When ‘Can We Be Strangers‘ heads this album off, it’s easy to be drawn in by the assumption that Jeremy Tuplin has been listening to an awful lot of Tindersticks, or perhaps even more likely, The National. From there on though, it’s pretty evident that, if anyone is his true spirit guide, it’s Neil Hannon.
There are other references to be made, of course, as Tuplin’s voice is reminiscent of The Triffids‘ late frontman David McCombs on ‘Bad Lover‘ and on the zippier tracks, the musical backing reminds me a little of eighties indie underdogs The Man From Del Monte.
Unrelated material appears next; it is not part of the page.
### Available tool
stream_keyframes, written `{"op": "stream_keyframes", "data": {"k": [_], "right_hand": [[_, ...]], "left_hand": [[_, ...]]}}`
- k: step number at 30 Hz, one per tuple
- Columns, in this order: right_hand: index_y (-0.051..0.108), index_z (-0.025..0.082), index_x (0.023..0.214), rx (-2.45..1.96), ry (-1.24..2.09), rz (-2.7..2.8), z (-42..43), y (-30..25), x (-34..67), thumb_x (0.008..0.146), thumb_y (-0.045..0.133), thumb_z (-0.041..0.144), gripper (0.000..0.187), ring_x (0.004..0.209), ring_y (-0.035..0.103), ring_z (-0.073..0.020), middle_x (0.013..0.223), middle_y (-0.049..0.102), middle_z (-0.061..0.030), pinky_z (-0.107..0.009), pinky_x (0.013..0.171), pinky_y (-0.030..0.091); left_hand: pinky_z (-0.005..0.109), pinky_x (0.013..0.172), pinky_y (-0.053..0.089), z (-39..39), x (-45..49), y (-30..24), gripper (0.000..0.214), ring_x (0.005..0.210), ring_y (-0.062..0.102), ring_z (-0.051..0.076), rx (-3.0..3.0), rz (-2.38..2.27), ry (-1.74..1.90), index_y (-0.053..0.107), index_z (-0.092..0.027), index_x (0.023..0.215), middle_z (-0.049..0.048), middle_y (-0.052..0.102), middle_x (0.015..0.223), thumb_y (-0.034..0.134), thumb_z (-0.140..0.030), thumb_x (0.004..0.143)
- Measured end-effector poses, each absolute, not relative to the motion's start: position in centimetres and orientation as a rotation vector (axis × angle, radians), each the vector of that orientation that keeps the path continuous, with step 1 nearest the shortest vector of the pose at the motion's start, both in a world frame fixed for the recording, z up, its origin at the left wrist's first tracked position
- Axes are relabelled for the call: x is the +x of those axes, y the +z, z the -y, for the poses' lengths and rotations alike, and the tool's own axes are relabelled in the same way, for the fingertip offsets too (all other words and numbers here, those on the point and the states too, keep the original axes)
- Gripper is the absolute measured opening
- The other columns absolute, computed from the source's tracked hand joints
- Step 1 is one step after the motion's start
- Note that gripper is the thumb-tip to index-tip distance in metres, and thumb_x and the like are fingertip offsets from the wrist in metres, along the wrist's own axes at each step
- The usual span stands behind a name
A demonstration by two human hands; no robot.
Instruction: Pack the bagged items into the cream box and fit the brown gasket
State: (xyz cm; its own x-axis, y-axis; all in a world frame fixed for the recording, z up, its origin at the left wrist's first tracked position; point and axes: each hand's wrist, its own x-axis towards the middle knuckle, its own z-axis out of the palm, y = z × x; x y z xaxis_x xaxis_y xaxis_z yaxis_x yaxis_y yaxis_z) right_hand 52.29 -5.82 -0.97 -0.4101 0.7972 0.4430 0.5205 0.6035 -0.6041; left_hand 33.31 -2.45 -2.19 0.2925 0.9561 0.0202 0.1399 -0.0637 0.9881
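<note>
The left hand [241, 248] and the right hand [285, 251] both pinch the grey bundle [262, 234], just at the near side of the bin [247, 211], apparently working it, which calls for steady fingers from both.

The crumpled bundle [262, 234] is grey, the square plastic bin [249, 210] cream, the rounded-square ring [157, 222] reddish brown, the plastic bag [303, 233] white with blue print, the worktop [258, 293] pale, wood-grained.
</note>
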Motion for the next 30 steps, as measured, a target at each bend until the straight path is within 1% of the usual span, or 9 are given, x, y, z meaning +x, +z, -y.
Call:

‘The Machine‘ is one of the highlights here, beginning with a pounding rhythm that calls to mind a sped up intro of Alannah Myles‘s 1990 smash ‘Black Velvet‘, Tuplin’s semi-romantic prose lifting the track several notches higher, with lyrics like “Here I am, it’s midnight, I’ve had a few to drink / I’m wandering through the streets alone, batteries on the blink / Barcelona, November, two thousand seventeen / I thought it’d be the future by now, but it’s gone and been.”
Like the aforementioned Divine Comedy man, intelligent verbosity plays a huge part in Jeremy Tuplin’s music, and in truth, if you’ve never paid that much attention to the words, you may well find this harder to enjoy, for there are precious few real hooks ensconced within. Winsome? Yes. Easy on the ear? Hell yeah. But catchy? Uuuuuum…..
Thankfully it matters not one jot, as there is much to admire in Tuplin’s fascinating take on ‘folk rock’, although it almost seems like describing him in such terms is doing him a great disservice. Especially when you get to the dreamy, swirling guitars of the gorgeous ‘Humans‘, transporting you right back to a more innocent era, circa 1991 to be precise, and proving that this guy has more herbs in his spice rack than merely parsley.
We’re left with the more minimalistic acoustics of ‘The Beast‘, which contains quite feasibly my favourite lyric of the year so far: “So naturally I’ve been doing this all the time / in between any other hippy crap I find online.”
Sometimes beautiful, often funny, Pink Mirror is definitely worth your time.
Pink Mirror is out now on Trapped Animal Records.